▶ **What to do**:
Could the whole of the data below be written out verbatim?

▶ **Supplied data**:
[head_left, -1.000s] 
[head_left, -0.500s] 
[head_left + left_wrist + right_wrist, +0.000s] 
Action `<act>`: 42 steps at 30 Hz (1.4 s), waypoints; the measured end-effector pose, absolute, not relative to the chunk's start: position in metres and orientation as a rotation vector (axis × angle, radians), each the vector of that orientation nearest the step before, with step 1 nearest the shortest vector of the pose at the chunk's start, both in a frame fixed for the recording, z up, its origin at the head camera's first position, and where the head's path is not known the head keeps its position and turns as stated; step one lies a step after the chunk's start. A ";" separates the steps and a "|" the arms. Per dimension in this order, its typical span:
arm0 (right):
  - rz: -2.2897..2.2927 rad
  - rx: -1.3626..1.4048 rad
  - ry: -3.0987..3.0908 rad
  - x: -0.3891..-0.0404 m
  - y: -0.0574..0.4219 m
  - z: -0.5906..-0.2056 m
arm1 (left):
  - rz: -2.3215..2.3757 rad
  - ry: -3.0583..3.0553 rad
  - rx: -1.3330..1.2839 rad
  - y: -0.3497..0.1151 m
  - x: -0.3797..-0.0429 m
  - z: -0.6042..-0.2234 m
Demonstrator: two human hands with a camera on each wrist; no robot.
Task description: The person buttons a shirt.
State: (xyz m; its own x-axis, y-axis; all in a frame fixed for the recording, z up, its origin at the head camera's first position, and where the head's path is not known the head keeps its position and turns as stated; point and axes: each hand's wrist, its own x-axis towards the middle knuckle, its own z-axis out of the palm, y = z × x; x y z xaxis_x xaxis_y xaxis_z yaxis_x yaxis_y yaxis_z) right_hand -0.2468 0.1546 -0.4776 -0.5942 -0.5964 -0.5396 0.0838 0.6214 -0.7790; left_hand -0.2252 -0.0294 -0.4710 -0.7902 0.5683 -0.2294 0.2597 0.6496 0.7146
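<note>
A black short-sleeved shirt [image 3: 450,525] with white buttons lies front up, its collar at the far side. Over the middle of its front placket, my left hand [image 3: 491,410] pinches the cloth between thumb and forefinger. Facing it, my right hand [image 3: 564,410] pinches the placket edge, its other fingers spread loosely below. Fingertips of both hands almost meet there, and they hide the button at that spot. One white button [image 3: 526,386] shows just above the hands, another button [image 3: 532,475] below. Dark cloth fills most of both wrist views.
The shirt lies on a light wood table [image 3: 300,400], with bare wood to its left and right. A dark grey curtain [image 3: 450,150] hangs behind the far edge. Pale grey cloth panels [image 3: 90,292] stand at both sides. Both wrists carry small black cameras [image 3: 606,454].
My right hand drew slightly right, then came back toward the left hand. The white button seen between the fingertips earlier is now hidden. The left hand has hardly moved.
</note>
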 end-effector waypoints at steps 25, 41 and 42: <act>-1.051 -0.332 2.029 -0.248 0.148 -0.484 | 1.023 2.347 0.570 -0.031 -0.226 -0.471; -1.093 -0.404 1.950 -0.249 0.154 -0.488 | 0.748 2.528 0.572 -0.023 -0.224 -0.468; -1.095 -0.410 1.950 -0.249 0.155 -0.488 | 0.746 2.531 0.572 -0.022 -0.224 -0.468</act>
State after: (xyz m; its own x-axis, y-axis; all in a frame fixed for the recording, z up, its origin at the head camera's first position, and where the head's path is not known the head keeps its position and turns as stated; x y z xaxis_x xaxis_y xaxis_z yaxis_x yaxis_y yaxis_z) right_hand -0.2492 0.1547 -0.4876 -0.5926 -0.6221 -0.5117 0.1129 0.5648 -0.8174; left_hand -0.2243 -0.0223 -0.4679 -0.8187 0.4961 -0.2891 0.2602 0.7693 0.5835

▶ **Task solution**:
[head_left, -1.000s] 
[head_left, -0.500s] 
[head_left + left_wrist + right_wrist, +0.000s] 
Action `<act>`: 42 steps at 30 Hz (1.4 s), waypoints; the measured end-effector pose, absolute, not relative to the chunk's start: position in metres and orientation as a rotation vector (axis × angle, radians), each the vector of that orientation nearest the step before, with step 1 nearest the shortest vector of the pose at the chunk's start, both in a frame fixed for the recording, z up, its origin at the head camera's first position, and where the head's path is not known the head keeps its position and turns as stated; step one lies a step after the chunk's start. A ";" separates the steps and a "|" the arms. Per dimension in this order, its typical span:
arm0 (right):
  - rz: -2.2897..2.2927 rad
  - rx: -1.3626..1.4048 rad
  - ry: -3.0987..3.0908 rad
  - x: -0.3891..-0.0404 m
  - y: -0.0574..0.4219 m
  - z: -0.5906..-0.2056 m
arm1 (left):
  - rz: -2.3215..2.3757 rad
  - ry: -3.0583..3.0553 rad
  - rx: -1.3330..1.2839 rad
  - y: -0.3497..0.1151 m
  - x: -0.3797..-0.0429 m
  - z: -0.6042..-0.2234 m
Demonstrator: two human hands with a camera on each wrist; no robot.
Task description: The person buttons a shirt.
State: (xyz m; its own x-axis, y-axis; all in a frame fixed for the recording, z up, its origin at the head camera's first position, and where the head's path is not known the head keeps its position and turns as stated; point and axes: each hand's wrist, its own x-axis towards the middle knuckle, its own z-axis out of the palm, y = z × x; x y z xaxis_x xaxis_y xaxis_z yaxis_x yaxis_y yaxis_z) right_hand -0.2468 0.1546 -0.4776 -0.5942 -0.5964 -0.5396 0.0838 0.6214 -0.7790; left_hand -0.2252 -0.0294 -0.4710 -0.7902 0.5683 -0.2294 0.2597 0.6496 0.7146
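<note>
A black short-sleeved shirt [image 3: 450,525] with white buttons lies front up, its collar at the far side. Over the middle of its front placket, my left hand [image 3: 491,410] pinches the cloth between thumb and forefinger. Facing it, my right hand [image 3: 564,410] pinches the placket edge, its other fingers spread loosely below. Fingertips of both hands almost meet there, and they hide the button at that spot. One white button [image 3: 526,386] shows just above the hands, another button [image 3: 532,475] below. Dark cloth fills most of both wrist views.
The shirt lies on a light wood table [image 3: 300,400], with bare wood to its left and right. A dark grey curtain [image 3: 450,150] hangs behind the far edge. Pale grey cloth panels [image 3: 90,292] stand at both sides. Both wrists carry small black cameras [image 3: 606,454].
My right hand drew slightly right, then came back toward the left hand. The white button seen between the fingertips earlier is now hidden. The left hand has hardly moved.
</note>
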 end-effector waypoints at steps 25, 41 and 42: <act>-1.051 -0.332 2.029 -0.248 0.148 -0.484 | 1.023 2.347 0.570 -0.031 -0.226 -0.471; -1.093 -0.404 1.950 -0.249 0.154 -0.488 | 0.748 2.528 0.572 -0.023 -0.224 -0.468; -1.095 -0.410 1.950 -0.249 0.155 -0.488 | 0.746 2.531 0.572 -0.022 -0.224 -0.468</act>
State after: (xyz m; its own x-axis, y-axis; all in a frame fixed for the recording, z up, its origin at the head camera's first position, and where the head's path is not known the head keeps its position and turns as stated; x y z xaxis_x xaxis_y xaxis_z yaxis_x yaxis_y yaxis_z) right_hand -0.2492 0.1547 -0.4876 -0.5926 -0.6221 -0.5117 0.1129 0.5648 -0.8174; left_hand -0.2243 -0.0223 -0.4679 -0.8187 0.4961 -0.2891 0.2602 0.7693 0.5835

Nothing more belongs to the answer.